For the entries below, report the number of lines where the string "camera" appears, and only that number.

**** Exercise inputs ****

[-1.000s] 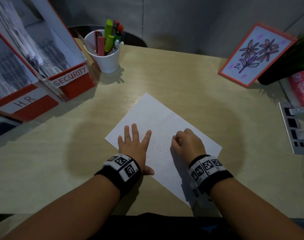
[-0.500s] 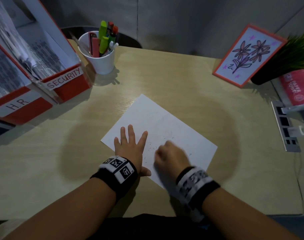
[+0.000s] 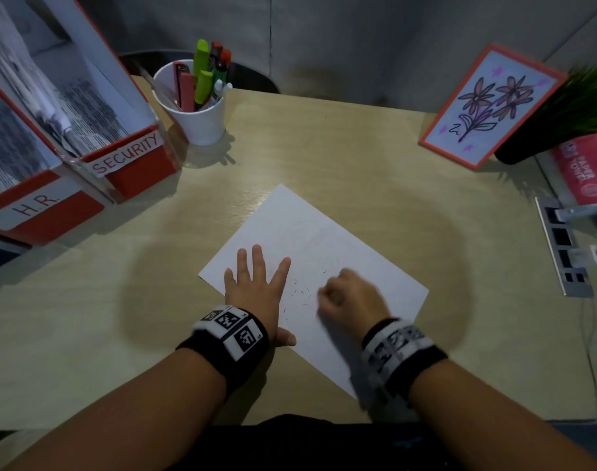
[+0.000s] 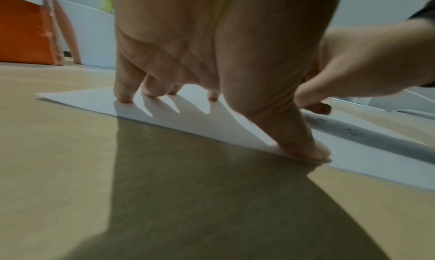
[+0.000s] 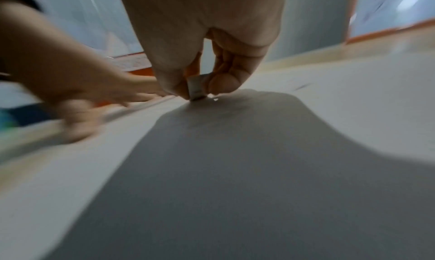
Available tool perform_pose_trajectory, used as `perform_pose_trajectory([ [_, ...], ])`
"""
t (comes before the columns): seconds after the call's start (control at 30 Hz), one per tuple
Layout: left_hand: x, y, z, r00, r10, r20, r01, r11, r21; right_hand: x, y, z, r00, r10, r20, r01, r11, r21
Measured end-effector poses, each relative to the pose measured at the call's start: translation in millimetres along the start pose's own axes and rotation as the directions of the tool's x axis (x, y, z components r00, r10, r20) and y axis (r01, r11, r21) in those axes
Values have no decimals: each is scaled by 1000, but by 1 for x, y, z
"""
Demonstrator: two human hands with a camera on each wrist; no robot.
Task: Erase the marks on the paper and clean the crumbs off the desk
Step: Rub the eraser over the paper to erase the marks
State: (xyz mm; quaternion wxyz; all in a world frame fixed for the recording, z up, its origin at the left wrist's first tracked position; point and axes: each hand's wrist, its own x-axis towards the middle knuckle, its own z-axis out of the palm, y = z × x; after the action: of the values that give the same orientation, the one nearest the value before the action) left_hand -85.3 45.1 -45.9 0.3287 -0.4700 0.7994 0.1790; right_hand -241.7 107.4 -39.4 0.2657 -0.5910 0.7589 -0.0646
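Paper (image 3: pixel 341 239) | left hand (image 3: pixel 256 287) presses flat | right hand (image 3: pixel 353 297) pinches eraser (image 5: pixel 196 89)

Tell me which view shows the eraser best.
The right wrist view: the small white eraser shows pinched in the right hand, its tip on the paper. In the head view the fist hides it; the left wrist view shows only blurred fingers.

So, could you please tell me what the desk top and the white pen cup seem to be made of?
The desk top looks like pale wood-grain laminate, or possibly veneer: fine straight grain lines under a smooth, faintly glossy surface. The white pen cup appears to be plastic or glazed ceramic: plain, smooth, opaque walls with a soft sheen. The pictures cannot settle which.
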Motion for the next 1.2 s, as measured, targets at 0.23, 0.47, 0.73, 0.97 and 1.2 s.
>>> perform_pose_trajectory([
  [0.23, -2, 2, -1, 1000, 20, -8, -21, 999, -27, -8, -26, 11, 993, -111, 27, 111, 994, -7],
  [0.47, -4, 3, 0, 999, 22, 39, -21, 1000, -21, 37, 36, -25, 976, 163, -147, -168, 986, -20],
  [0.73, -3, 7, -4, 999, 7, 41, -8, 1000, 11, 13, -3, -6, 997, -82, 16, 83, 994, -73],
  [0.97, -3, 7, -5, 999, 1, 46, -1, 1000, 15, 2, -28, 4, 987, -138, 81, 144, 987, -73],
  [1.2, -4, 7, -4, 999, 5, 52, -5, 1000, 5, 49, 17, -27, 986, 136, -97, -138, 990, -23],
])
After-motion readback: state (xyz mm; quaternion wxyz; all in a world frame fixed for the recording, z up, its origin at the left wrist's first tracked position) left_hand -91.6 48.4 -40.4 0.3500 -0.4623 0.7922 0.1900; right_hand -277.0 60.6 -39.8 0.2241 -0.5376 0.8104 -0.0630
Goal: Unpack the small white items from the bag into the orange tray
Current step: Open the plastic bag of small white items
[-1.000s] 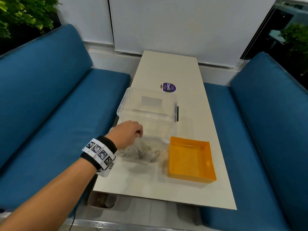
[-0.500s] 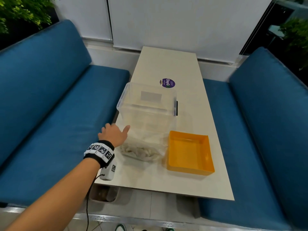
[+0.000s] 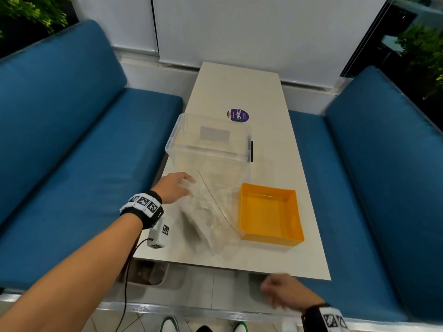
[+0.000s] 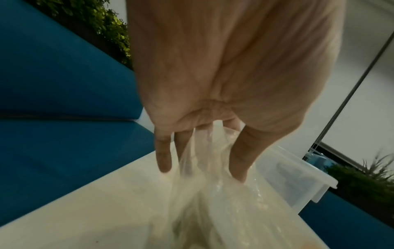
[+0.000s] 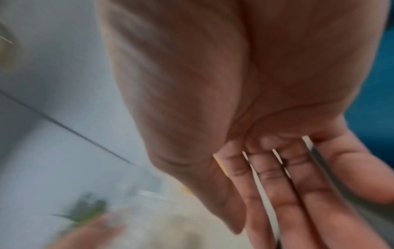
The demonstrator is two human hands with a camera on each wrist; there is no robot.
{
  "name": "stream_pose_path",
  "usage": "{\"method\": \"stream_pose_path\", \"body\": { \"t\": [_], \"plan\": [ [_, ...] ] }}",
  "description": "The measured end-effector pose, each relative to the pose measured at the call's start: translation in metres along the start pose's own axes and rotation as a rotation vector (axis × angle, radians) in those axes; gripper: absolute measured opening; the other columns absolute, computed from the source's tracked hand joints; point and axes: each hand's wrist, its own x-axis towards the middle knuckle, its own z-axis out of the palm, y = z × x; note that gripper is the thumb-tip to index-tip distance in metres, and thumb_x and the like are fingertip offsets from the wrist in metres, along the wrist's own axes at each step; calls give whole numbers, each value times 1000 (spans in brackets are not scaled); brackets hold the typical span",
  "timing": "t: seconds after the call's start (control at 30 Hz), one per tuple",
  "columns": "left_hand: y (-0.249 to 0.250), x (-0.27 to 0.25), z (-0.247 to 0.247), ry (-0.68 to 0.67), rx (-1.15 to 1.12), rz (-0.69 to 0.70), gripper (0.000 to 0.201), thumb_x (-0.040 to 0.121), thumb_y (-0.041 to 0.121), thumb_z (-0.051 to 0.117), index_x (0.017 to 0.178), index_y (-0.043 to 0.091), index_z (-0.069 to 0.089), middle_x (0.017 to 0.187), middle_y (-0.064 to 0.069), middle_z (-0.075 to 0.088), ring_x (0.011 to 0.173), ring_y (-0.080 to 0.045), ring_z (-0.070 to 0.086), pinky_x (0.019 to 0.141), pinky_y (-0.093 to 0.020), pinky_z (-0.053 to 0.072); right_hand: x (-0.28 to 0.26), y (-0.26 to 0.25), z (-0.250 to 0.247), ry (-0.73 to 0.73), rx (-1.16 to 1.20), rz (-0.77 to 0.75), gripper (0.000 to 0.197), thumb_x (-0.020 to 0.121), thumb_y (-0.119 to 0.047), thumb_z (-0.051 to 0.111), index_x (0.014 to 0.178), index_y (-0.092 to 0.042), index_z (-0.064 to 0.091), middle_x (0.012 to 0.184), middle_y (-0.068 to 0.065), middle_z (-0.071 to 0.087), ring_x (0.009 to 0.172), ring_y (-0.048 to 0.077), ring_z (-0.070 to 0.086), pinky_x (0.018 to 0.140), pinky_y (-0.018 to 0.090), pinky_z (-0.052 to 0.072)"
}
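A clear plastic bag (image 3: 208, 212) with small white items inside, blurred, slants across the white table (image 3: 239, 87) just left of the orange tray (image 3: 271, 239). The tray holds nothing. My left hand (image 3: 189, 182) grips the bag's upper left end. In the left wrist view the plastic (image 4: 213, 202) runs between the thumb and fingers of that hand (image 4: 200, 168). My right hand (image 3: 271, 291) hovers below the table's near edge, blurred. Its fingers (image 5: 277, 185) are straight and hold nothing.
A clear plastic bin (image 3: 211, 149) stands behind the bag, with a purple sticker (image 3: 237, 115) on the table beyond it. Blue benches (image 3: 72, 140) (image 3: 383, 164) flank the table. A small waste bin (image 3: 148, 274) sits under the near left corner.
The left hand, open beside the flat bag half a second ago, now grips the bag and has raised its left end. The right hand has come into view at the bottom.
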Motion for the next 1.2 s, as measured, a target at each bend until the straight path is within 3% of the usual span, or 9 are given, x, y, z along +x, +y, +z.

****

◆ Exercise answer ◆
2